(Stefano Patuanelli) – Oggi si viene a sapere che Ursula Von Der Leyen avrebbe nascosto un report dell’Unione Europea che metteva in fila una serie di doverose critiche all’operato del Governo italiano, tali da mettere a repentaglio lo stato di diritto nel nostro Paese.
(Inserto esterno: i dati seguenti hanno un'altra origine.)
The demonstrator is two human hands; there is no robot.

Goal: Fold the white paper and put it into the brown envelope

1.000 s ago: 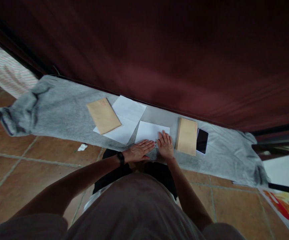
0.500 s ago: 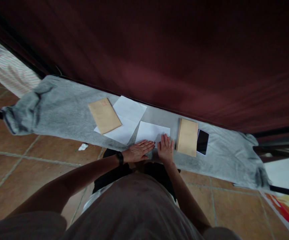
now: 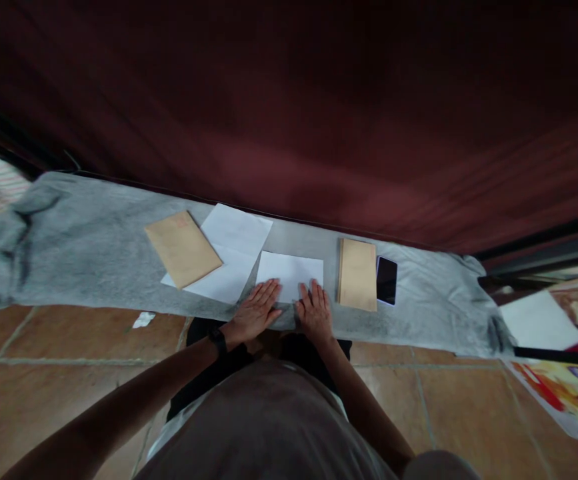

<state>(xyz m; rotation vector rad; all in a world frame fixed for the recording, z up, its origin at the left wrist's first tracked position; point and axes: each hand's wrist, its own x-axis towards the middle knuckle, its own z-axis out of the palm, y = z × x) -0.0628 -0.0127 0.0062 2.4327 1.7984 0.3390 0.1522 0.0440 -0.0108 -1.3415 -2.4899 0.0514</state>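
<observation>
A white sheet of paper (image 3: 291, 268), smaller than the sheets to its left and perhaps folded, lies flat on the grey cloth in front of me. My left hand (image 3: 256, 310) rests with flat, stretched fingers on its lower left corner. On its lower right part lie the spread fingers of my right hand (image 3: 315, 313). Left of it are larger white sheets (image 3: 239, 243), partly covered by a tilted brown envelope (image 3: 183, 248). To the right sits a stack of brown envelopes (image 3: 359, 273).
A phone (image 3: 387, 280) with a dark screen lies beside the envelope stack. The grey cloth (image 3: 103, 233) covers a long narrow surface. Behind it hangs a dark red curtain (image 3: 289, 133). A white scrap (image 3: 143, 320) is on the tiled floor, and a colourful printed sheet (image 3: 569, 393) lies at right.
My left hand has moved away from my right one, toward the paper's left corner. Both hands stay flat on the paper. The whole view has shifted slightly.
</observation>
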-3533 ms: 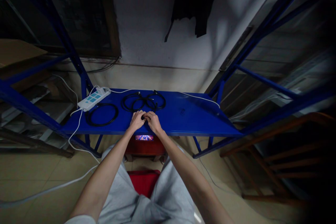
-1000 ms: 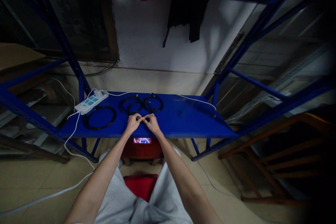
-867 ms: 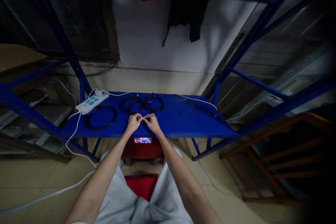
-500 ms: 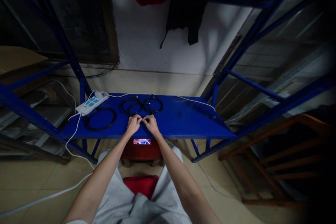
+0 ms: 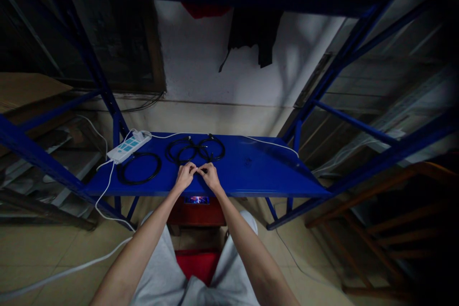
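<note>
White power strip (image 5: 128, 148) on blue steel shelf (image 5: 258, 177); white cord (image 5: 103, 196) trailing down; dark garment (image 5: 254, 33) hanging on wall; wooden chair (image 5: 358, 196) at right.

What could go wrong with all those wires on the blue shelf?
The left hand and right hand are right beside the tangled black cables, so a tug might tighten those loops into a knot. The white cord from the power strip droops down to the floor, where a foot could perhaps snag it and pull the strip off the blue shelf.
</note>
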Available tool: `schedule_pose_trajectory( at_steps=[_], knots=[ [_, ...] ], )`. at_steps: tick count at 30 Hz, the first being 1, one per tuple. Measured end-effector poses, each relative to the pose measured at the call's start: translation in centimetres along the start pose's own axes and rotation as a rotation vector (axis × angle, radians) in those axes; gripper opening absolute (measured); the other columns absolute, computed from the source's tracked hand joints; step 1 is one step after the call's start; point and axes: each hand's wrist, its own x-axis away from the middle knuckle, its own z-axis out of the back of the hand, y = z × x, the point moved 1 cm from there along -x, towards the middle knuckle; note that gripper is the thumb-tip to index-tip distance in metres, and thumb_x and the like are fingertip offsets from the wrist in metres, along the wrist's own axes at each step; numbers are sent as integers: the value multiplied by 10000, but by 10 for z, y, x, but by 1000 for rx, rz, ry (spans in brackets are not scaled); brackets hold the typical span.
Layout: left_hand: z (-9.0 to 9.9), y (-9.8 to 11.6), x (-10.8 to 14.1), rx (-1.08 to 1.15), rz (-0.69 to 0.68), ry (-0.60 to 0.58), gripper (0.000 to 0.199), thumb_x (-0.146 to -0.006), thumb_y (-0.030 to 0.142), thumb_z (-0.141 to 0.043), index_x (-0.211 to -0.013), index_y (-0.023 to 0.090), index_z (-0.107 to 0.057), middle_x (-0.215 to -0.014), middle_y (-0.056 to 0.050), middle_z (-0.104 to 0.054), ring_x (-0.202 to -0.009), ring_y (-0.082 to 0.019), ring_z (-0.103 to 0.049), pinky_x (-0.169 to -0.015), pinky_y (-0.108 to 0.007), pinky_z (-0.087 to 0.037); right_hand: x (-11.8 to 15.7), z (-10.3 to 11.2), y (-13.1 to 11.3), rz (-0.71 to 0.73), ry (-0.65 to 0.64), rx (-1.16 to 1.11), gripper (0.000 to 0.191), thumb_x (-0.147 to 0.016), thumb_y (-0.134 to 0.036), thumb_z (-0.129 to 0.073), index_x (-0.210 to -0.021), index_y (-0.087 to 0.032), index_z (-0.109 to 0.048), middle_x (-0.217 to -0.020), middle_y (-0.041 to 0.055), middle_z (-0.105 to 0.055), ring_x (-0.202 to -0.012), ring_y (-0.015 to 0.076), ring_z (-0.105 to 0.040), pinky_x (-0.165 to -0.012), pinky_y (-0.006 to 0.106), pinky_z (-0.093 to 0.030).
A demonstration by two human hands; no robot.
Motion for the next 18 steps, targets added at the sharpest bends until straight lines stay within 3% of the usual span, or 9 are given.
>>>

Un rapporto congelato per fare un favore alla premier Giorgia Meloni, nel quale vengono distrutte le principali riforme come quella sul premierato, l’immonda riforma della giustizia, la “norma Costa” sulle intercettazioni, e preoccupazioni sulla libertà di stampa e sul conflitto d’interessi.
Nel mentre la Commissione occultava questo report, Giorgia Meloni vinceva le elezioni europee e, solo qualche giorno fa, s’incartava sul posizionamento europeo del suo Governo, arrivando alla paradossale conclusione di non contare nulla nonostante una pattuglia più che nutrita di europarlamentari.
I fatti sono doppiamente gravi: con quale diritto e secondo quali regole la Commissione ha dato una vantaggio simile a Giorgia Meloni, peraltro da candidata?
E Giorgia Meloni, nonostante un trattamento di favore al limite del markettistico, come ha fatto a dilapidare un simile vantaggio?
Da qualunque angolazione lo si guardi, il danno per i cittadini è doppio: non solo non sono venuti a conoscenza di questo rapporto quando sarebbe servito, ovvero prima delle elezioni europee; ma si ritrovano anche con un Governo che all’interno delle istituzioni comunitarie si è di fatto auto-annullato. E lo si è visto anche ieri, quando non è riuscito ad accaparrarsi nemmeno una presidenza di commissione del Parlamento europeo.
Verrebbe da dire che chi è causa del suo mal, pianga sé stesso, se non fossero in gioco gli interessi generali del Paese.